GSA Annual Meeting in Phoenix, Arizona, USA - 2019

Paper No. 75-9
Presentation Time: 10:30 AM


CROSSEY, Laura J.1, KARLSTROM, Karl E.1, SPRINGER, Abraham E.2, TOBIN, Benjamen3 and HUNTOON, Peter4, (1)Department of Earth & Planetary Sciences, University of New Mexico, Albuquerque, NM 87131, (2)School of Earth and Sustainability, Northern Arizona University, NAU Box 4099, Flagstaff, AZ 86011, (3)Kentucky Geological Survey, University of Kentucky, 228 Mining and Mineral Resources Bldg., Lexington, KY 40506-0107, (4)Independant, P.O. Box 60850, Boulder City, NV 89006

Springs and associated riparian environments provide critical habitats for both aquatic and terrestrial wildlife in the Grand Canyon region. Springs also provide drinking water for Grand Canyon National Park (GCNP). Grand Canyon springs are fed by world-class karst aquifer systems (both shallow and deep) on the Colorado Plateau, but increasing pressure on groundwater resources from climate change, mining and other development activities pose major challenges to resource managers. The shallow and deep karst systems of the region interact in ways that are revealed by recent studies. General hydrologic models for the Colorado Plateau aquifers highlight the importance of recharge areas (‘springsheds’) for water supply. Ongoing work by several groups is helping to understand these complex relationships using multiple tracer methods and modelling. A robust monitoring and geochemical sampling program can provide data for understanding the sustainability of spring-fed water supplies for anthropogenic use.
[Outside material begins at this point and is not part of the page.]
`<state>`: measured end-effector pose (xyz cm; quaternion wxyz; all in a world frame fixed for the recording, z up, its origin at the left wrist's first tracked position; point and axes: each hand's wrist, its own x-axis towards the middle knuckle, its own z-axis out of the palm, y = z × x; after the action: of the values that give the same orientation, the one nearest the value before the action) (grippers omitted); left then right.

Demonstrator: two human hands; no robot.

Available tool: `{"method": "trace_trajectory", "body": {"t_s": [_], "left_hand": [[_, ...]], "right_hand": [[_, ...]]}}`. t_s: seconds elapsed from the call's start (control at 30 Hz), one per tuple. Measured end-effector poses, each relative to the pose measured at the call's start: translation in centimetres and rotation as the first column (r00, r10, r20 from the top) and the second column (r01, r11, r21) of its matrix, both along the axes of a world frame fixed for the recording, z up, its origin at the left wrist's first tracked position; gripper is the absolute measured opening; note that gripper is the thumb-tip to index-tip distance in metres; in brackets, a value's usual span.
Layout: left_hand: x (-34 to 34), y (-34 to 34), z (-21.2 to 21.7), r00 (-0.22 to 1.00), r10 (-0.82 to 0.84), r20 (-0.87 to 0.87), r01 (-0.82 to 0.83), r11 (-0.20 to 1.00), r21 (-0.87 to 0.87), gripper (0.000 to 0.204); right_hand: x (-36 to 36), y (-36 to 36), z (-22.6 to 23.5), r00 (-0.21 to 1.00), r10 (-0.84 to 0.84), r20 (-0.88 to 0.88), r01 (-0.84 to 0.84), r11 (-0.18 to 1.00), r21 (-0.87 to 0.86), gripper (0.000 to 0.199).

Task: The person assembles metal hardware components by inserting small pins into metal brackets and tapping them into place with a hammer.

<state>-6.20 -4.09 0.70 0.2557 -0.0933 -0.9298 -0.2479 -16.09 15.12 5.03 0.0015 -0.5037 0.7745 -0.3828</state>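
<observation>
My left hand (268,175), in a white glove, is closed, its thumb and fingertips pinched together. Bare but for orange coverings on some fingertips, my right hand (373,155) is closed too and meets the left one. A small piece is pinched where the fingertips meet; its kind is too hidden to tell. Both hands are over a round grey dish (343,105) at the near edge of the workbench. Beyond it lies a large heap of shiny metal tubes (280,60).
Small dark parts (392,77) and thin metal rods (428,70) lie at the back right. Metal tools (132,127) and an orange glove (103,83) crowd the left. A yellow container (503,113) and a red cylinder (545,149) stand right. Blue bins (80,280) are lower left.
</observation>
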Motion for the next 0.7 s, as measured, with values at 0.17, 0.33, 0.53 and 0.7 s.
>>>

Our ongoing geochemical studies of spring waters (including dissolved gases) have identified the importance of mantle-derived volatiles and CO2 that contribute dissolved salts potentially impairing water quality. Faults are important conduits for fluid transport and an essential component of the hydrogeologic framework for understanding fluid flow pathways and groundwater transit times. Grand Canyon hosts a multi-porosity groundwater system resulting from variable ages and mixing of meteoric recharge, karst system transport, matrix sandstone transport, fault connectivity, and endogenic inputs. Quantitative forecasting of the effects of climate change on water quality depends on our understanding of deep inputs as well as aquifer recharge flowpaths and quantities. Results from Grand Canyon and other spring-supported stream systems in the western U.S. indicate the need for development of hydrologic baselines that recognize these complexities. This can be accomplished through use of both natural and artificial tracers to unravel mixing and environmental sensors to monitor real time changes. These investments are needed to inform water management decisions that address societal and ecosystem needs, and at Grand Canyon National Park a new infrastructure for water delivery.